### Action item
A line-by-line copy of the material below is required.

### Recorded information
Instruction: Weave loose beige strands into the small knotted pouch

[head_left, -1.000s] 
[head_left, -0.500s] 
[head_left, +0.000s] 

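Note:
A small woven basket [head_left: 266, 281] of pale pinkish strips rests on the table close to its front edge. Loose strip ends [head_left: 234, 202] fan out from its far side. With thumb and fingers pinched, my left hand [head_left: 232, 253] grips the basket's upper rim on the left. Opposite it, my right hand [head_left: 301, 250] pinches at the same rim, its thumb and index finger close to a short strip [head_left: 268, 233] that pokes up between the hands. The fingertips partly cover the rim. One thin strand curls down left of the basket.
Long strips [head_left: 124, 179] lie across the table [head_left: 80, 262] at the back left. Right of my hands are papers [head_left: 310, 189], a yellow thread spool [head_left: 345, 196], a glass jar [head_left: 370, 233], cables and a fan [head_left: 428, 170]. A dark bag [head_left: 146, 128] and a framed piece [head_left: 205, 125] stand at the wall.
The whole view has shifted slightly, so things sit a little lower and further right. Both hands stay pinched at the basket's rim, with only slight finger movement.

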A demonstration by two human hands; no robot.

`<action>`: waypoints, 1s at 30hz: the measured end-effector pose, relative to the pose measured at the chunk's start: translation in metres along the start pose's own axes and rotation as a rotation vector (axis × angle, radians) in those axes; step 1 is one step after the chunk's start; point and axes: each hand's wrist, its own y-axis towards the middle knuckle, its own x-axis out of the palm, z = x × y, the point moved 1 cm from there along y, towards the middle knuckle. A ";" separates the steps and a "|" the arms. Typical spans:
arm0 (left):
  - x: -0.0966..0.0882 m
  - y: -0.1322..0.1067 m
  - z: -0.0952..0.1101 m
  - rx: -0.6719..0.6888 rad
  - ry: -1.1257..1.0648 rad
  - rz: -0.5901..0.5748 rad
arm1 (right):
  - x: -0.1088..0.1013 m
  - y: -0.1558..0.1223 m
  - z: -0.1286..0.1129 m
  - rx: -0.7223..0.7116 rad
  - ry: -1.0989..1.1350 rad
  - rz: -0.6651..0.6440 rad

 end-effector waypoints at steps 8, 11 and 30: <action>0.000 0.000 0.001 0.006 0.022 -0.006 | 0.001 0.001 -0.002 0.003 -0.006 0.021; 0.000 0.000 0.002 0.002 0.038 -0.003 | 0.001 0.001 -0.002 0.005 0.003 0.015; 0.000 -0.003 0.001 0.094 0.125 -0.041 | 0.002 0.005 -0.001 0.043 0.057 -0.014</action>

### Your response
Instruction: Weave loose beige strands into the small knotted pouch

[head_left, -1.000s] 
[head_left, -0.500s] 
[head_left, +0.000s] 

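Note:
A small woven basket [head_left: 266, 281] of pale pinkish strips rests on the table close to its front edge. Loose strip ends [head_left: 234, 202] fan out from its far side. With thumb and fingers pinched, my left hand [head_left: 232, 253] grips the basket's upper rim on the left. Opposite it, my right hand [head_left: 301, 250] pinches at the same rim, its thumb and index finger close to a short strip [head_left: 268, 233] that pokes up between the hands. The fingertips partly cover the rim. One thin strand curls down left of the basket.
Long strips [head_left: 124, 179] lie across the table [head_left: 80, 262] at the back left. Right of my hands are papers [head_left: 310, 189], a yellow thread spool [head_left: 345, 196], a glass jar [head_left: 370, 233], cables and a fan [head_left: 428, 170]. A dark bag [head_left: 146, 128] and a framed piece [head_left: 205, 125] stand at the wall.
The whole view has shifted slightly, so things sit a little lower and further right. Both hands stay pinched at the basket's rim, with only slight finger movement.
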
A demonstration by two human hands; no robot.

`<action>`: waypoints, 1s at 30hz: the measured end-effector pose, relative to the pose measured at the chunk's start: translation in metres along the start pose's own axes and rotation as a rotation vector (axis × angle, radians) in those axes; step 1 is one step after the chunk's start; point and axes: each hand's wrist, its own y-axis towards the middle knuckle, its own x-axis out of the palm, z = x × y, the point moved 1 cm from there along y, towards the middle knuckle. A ";" separates the steps and a "|" the arms. Typical spans:
arm0 (left):
  - x: -0.0966..0.0882 m
  - y: -0.1322..0.1067 m
  - z: -0.0952..0.1101 m
  - rx: -0.6719..0.6888 rad
  - ry: -1.1257..1.0648 rad
  - rz: -0.5901..0.5748 rad
arm1 (right):
  - x: -0.1088..0.1013 m
  - y: -0.1558..0.1223 m
  - z: -0.1286..0.1129 m
  - rx: -0.7223..0.7116 rad
  - ry: -1.0989..1.1350 rad
  - rz: -0.6651..0.6440 rad

 end-effector waypoints at steps 8, 11 and 30: <action>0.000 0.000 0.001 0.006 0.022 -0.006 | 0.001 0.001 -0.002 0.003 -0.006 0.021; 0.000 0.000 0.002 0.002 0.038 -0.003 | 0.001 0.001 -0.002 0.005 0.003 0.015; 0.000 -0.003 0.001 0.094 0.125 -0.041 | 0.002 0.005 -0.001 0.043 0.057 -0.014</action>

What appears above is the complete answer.